A Metro Atlanta man’s effort to pay a California surrogate to give birth to his children is drawing national attention after the 47-year-old woman claimed he demanded she abort one of the triplets she is carrying.
The case, published Wednesday by the New York Post, raises questions about the growing commercial surrogate business, where aspiring parents can hire a woman to give birth through a fertilized implant. Total costs for surrogate service can range from $70,000 to $100,000, including legal, medical and surrogate agency expenses.
In the case of the Georgia man — whose identity has not been released — he reportedly agreed to pay Melissa Cook of Woodland Hills, Calif., $33,000 for one child, plus $6,000 for each additional child, according to the Post. Cook had three healthy embryos implanted. Two months into the pregnancy, Cook learned she was carrying triplets and the man panicked, the Post reported.
Cook told the Post he demanded she abort one, citing provisions in the surrogate contract that gave him the right to withhold payment if she didn’t comply.
She also reported receiving two threatening letters from the man’s attorney in the past week urging her to go through with an abortion or face the consequences. Cook is approximately 17 weeks pregnant and said she doesn’t want to abort.
“They are human beings,” she told The Post. “I bonded with these kids. This is just not right.”
As the man's demands intensified, Cook turned to a non-profit group in California that is critical of surrogate births. It helped get her story out and set up a web page this week to collect donations on behalf of her and other surrogates.
“She was impregnated with three embryos,” said Jennifer Lahl, president of the Center for Bioethics and Culture. “Lo and behold all three embryos are now viable and growing. Everything is healthy and thriving. She doesn’t see the need to terminate a healthy baby. She doesn’t want to abide by the contract. She’s changed her mind.”

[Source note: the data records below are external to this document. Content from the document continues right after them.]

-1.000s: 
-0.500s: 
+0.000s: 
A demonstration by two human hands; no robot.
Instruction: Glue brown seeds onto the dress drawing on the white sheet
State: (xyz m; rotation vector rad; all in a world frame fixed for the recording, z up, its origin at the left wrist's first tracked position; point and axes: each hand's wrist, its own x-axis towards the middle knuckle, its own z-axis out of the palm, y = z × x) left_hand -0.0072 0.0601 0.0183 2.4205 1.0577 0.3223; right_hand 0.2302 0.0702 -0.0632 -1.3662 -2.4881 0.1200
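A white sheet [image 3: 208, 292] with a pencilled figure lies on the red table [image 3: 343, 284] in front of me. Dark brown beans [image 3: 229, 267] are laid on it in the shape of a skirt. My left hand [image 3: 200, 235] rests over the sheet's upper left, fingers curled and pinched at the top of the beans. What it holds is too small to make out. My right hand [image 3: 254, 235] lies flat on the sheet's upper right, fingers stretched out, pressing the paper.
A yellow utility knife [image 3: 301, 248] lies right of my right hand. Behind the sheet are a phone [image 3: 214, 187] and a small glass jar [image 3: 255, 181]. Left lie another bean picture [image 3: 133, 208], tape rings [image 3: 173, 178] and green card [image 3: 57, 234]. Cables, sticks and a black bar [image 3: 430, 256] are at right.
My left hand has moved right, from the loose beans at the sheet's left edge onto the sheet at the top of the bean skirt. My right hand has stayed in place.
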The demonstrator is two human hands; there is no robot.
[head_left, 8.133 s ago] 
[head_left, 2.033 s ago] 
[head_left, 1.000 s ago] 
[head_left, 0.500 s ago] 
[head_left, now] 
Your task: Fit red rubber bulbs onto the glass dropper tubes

Lahl’s group sees surrogacy as the buying and selling of babies and says it exploits women.
Cook reportedly was impregnated with embryos from a 20-year-old’s eggs and the Georgia man’s sperm. Cook did not respond to a request for an interview made through Lahl’s group.
“She’s worried,” Lahl said. “She’s concerned. All the emotions that people would be having when you’re being faced with this dilemma….I think she needs to have the full protection of the law to allow her to carry these babies to term.”
The Georgia man’s attorney, identified as Robert Warmsley, could not be reached for comment.
Several surrogate pregnancy experts in Georgia were concerned about the broad outlines of the Cook case as it’s been presented in news reports. Unlike California, Georgia does not have laws that specifically address surrogate pregnancy, but they say they can’t see a case like Cook’s happening here.
Ruth Claiborne, whose law firm Claiborne Fox Bradley specializes in adoptions and surrogate pregnancies, said she works to identify and avoid potential pitfalls. The firm requires extensive screening of all parties, psychological evaluations and detailed discussions ahead of time to avoid possible conflicts.
No contract should be written that tries to force a woman who is a surrogate to get an abortion or do something with her body against her will, Claiborne said. She said Cook’s case seems to be one fraught with breakdowns in the process.
“I would not write a contract that way,” she said. “I don’t think you can require somebody to contract away a constitutional right.”
Dr. Andrew Toledo, CEO of Reproductive Biology Associates of Atlanta, which specializes in surrogate pregnancies and in vitro fertilization, said implanting someone Cook’s age with three fertilized embryos is a questionable medical call. He said a woman in her late 40s with a single baby pregnancy is high risk, let alone multiple babies.
“That’s nuts,” he said. “That’s not good normal practice of medicine….In Georgia and Atlanta that’s not the way medicine is practiced. These things would not have happened.”
Toledo said an abortion at this stage in her pregnancy has health risks that make it unlikely.
“Not going to happen,” Toledo said. “This Atlanta guy is going to have to face the music and realize that what will happen now will be (decided) after the babies are born and left to the courts.”